Après Tout inclus joué à guichets fermés chez Duceppe cet automne et J’aime Hydro, bientôt présenté en «version définitive» dans cette même salle, on peut dire que le théâtre documentaire a la cote. Voici maintenant l’histoire de Maude Laurendeau, mère d’une fillette autiste confrontée aux difficultés d’obtenir de l’aide du système de la santé et aussi de l’éducation. L’autrice et comédienne recrée sur scène ses conversations souvent déroutantes avec diverses intervenantes, toutes incarnées par Julie Le Breton qui est aussi la belle-soeur de Maude et la marraine de cette enfant autiste. Bref, le documentaire se mêle à l’intime.
Une histoire vraie
Après la détection des signes du trouble du spectre de l’autisme (TSA), puis le diagnostic, les spécialistes répètent à Maude qu’il est urgent que Rose (non fictif) soit suivie. Orthophonie, ergothérapie, etc. , les listes d’attente sont longues ! En plus, on perd parfois votre formulaire d’inscription et tout est à recommencer. Si on se tourne vers le privé, mieux vaut avoir un portefeuille très bien garni ! Ajoutons à cela que l’autisme varie d’un individu à l’autre. L’aide doit donc être adaptée en fonction de chaque personne.

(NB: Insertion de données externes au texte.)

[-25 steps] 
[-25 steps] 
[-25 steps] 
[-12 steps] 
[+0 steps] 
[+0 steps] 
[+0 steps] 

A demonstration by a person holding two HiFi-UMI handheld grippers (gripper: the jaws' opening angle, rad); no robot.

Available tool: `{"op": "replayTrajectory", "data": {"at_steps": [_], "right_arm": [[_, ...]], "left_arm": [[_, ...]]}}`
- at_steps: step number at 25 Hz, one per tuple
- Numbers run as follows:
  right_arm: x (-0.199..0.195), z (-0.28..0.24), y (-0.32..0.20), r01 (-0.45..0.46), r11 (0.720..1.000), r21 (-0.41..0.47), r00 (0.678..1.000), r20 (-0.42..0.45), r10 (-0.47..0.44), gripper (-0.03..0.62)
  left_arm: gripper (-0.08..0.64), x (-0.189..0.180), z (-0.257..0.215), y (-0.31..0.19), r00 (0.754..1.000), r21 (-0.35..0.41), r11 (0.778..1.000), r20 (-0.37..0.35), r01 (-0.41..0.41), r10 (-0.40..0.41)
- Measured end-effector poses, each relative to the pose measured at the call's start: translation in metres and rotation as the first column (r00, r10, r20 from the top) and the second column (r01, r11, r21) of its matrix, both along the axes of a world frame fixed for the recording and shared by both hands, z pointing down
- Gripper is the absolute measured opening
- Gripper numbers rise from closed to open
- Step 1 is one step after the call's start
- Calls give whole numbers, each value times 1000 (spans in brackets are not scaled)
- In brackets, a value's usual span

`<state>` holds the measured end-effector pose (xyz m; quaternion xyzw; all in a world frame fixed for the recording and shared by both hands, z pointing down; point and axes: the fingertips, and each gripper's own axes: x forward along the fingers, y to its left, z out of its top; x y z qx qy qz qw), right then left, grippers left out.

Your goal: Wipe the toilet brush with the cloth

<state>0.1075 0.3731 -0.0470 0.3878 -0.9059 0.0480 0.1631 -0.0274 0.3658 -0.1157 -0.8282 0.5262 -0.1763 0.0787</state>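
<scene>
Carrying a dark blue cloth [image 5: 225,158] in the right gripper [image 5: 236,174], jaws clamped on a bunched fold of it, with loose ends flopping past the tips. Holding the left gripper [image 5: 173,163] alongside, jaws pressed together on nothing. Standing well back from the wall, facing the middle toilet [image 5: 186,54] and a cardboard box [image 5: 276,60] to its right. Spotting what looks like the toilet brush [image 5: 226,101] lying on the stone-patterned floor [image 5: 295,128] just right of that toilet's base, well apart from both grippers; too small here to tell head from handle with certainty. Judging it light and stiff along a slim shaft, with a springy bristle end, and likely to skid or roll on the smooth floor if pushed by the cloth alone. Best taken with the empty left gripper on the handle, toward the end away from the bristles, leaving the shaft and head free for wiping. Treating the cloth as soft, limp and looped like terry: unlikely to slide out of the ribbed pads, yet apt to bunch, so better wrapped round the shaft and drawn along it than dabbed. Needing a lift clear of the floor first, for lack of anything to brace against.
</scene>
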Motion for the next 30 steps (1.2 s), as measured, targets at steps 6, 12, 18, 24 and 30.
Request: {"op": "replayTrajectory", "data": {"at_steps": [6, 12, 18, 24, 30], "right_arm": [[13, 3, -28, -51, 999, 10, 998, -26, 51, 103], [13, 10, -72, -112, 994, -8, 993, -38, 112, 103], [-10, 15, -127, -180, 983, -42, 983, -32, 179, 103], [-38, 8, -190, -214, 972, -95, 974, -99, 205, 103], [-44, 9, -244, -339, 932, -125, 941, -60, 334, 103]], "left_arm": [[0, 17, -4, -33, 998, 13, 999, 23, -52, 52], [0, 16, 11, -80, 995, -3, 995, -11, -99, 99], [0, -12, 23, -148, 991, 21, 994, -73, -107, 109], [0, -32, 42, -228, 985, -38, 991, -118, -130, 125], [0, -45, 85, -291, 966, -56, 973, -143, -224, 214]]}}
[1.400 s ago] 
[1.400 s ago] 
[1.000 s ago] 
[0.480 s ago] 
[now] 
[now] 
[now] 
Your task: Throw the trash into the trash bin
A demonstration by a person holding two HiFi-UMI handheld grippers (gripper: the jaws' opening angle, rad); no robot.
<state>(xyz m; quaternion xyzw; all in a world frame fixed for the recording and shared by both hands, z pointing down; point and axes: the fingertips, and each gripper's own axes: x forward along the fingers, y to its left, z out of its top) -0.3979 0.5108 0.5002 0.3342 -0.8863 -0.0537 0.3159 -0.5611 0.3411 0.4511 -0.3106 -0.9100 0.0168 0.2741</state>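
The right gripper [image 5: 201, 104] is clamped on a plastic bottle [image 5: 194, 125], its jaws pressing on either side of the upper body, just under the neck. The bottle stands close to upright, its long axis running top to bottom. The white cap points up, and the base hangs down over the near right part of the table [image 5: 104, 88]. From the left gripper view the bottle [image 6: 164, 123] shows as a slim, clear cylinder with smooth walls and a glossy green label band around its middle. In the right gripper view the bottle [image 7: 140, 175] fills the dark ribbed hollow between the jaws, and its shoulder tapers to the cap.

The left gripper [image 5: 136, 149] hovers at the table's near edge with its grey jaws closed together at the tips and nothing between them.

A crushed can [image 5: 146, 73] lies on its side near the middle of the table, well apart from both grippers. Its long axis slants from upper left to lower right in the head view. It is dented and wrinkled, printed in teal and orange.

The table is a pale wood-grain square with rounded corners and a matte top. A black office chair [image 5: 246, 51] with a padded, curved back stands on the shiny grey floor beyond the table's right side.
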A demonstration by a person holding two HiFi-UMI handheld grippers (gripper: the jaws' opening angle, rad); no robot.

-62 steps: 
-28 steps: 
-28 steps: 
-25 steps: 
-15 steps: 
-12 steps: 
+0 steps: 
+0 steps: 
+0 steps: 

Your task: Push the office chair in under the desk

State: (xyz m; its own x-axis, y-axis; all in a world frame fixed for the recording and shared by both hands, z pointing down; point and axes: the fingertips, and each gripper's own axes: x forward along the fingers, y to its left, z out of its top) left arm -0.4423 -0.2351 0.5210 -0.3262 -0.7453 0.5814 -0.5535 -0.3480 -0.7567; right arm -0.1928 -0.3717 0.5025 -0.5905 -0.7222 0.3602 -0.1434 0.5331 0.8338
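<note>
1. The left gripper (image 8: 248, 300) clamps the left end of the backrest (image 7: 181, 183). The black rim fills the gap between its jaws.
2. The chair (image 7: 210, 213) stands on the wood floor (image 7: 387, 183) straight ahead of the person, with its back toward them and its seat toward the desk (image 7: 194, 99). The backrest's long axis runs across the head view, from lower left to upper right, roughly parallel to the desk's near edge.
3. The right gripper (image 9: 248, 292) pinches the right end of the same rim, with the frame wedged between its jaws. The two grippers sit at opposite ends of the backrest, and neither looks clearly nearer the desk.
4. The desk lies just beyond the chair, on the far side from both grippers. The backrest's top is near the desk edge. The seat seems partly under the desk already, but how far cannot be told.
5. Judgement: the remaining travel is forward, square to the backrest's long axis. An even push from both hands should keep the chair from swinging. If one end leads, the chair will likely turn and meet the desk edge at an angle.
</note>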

Quelle sera la place de Rose dans «la machine», c’est-à-dire : en garderie, dans le milieu scolaire, dans le système de santé ? Le récit est bien documenté, car madame Laurendeau a vite commencé à prendre des notes et se monter un dossier, au fil des rendez-vous accordés à sa fille.
Une quarantaine de personnages…
Psychoéducatrice, travailleuse sociale, etc., Julie Le Breton passe d’un rôle à l’autre avec une admirable aisance. Elle sera aussi une voisine qui lance des insinuations sur la lente évolution de la jeune Rose. Épatante, la comédienne se glissera dans la peau d’une quarantaine de personnages en moins de deux heures ! Elle incarne aussi un jeune homme neuro-atypique qui soutient que l’autisme n’est pas une maladie, mais une différence dont on ne saisit pas toujours la richesse.
La différence
Au-delà de ses combats menés pour Rose dans un véritable labyrinthe bureaucratique, Maude Laurendeau s’inquiète du regard que la société pose sur sa fille. Elle lance un appel au respect de la neuro-diversité et de la différence en général. Qui peut se vanter de n’avoir aucun préjugé ? On assiste d’ailleurs à une conversation entre l’autrice et sa mère révélant que leur famille s’est longtemps moquée de personnes aux prises avec différents handicaps.
Où est le père ?
À quelques jours de la première du spectacle, Julie Le Breton disait en entrevue à Pénélope : « J’ai accompagné Maude et mon frère à travers tout ce processus de doute, de diagnostic, de recherche d’information, de soins…» Du même souffle, madame Le Breton expliquait que ce sont souvent les mères qui s’occupent de leurs enfants autistes, car leurs conjoints restent au travail pour continuer d’apporter la principale part de revenus à leur famille.
Ayant côtoyé plusieurs pères autistes, je sais que ces hommes doivent parfois redoubler d’ardeur pour se concentrer au travail, tout en étant prêt à voler au secours de leur enfant à tout moment. Ils sont soumis à cette pression année après année. Il aurait été intéressant que madame Laurendeau nous parle aussi de ce que vit le père de leur fille atteinte du TSA.
Émotion et information
Si la mise en scène d’Édith Patenaude est sans surprise, le véritable intérêt du spectacle est le texte riche et touchant de Maude Laurendeau ainsi que le tour de force de Julie Le Breton et sa quarantaine de personnages. En plus d’être souvent ému, on apprend beaucoup; notamment, la signification d’acronymes qu’on voit depuis longtemps sans trop savoir : CRDI (Centre de réadaptation en déficience intellectuelle), ICI (intervention comportementale intensive), etc. On se sent interpellé par Rose et la machine, car elle rejoint nos propres luttes face aux systèmes en place quand vient le temps d’aider nos proches malades ou étiquetés comme différents des autres.
Rose et la machine / Texte : Maude Laurendeau
Interprétation : Julie Le Breton et Maude Laurendeau
Mise en scène : Édith Patenaude
Décor : Patrice Charbonneau-Brunelle
Théâtre Jean-Duceppe jusqu’au 18 décembre.